▶ [WHAT TO DO]: The part to set down runs from the first line of the data below through the line with "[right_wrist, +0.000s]", inclusive; write it exactly and leave out the pictures.

□ □ □ □ □ □ □

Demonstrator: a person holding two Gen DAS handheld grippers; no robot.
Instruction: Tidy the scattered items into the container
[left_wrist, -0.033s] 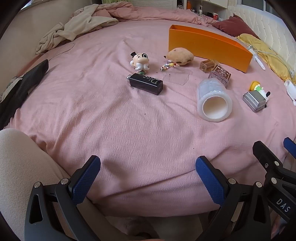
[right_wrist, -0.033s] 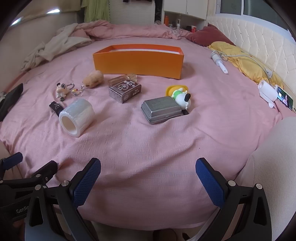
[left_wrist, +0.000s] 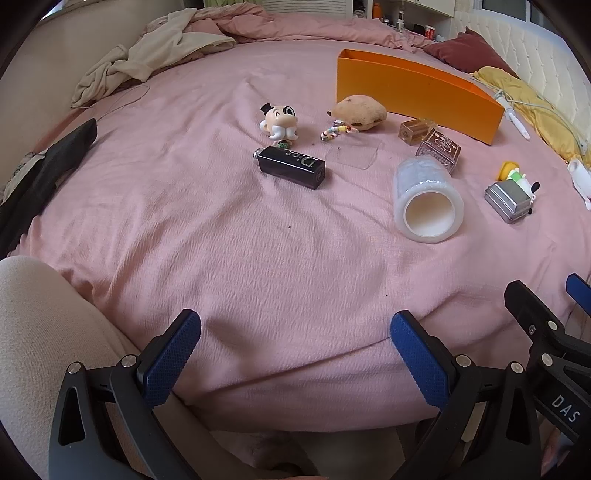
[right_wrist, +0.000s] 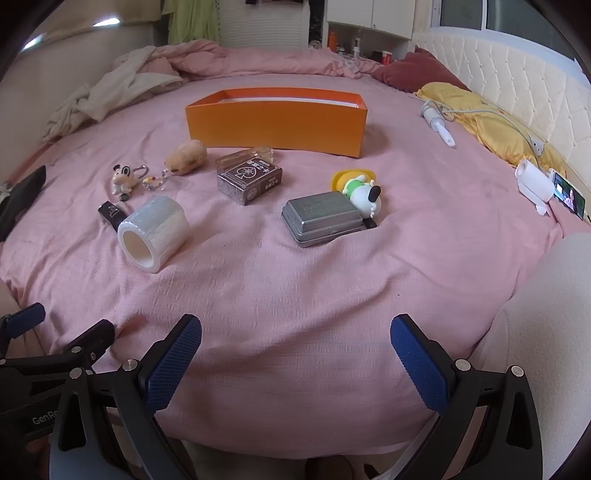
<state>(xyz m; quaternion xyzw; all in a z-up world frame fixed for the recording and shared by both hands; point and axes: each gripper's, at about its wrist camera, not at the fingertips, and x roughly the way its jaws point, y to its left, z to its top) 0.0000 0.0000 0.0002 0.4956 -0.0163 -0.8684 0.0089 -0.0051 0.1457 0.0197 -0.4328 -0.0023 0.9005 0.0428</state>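
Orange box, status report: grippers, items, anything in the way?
Left gripper and right gripper open, empty. Orange box looks empty; tape roll, metal tin on bed. Path clear.

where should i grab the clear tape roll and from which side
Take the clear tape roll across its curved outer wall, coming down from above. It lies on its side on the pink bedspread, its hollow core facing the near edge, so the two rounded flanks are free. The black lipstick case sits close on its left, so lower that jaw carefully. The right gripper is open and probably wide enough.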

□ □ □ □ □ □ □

▶ [SOLUTION TO THIS PROBLEM]:
Demonstrator: a person holding two Gen DAS handheld grippers; no robot.
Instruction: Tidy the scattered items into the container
[left_wrist, -0.033s] 
[right_wrist, -0.033s] 
[left_wrist, +0.000s] 
[right_wrist, +0.000s] 

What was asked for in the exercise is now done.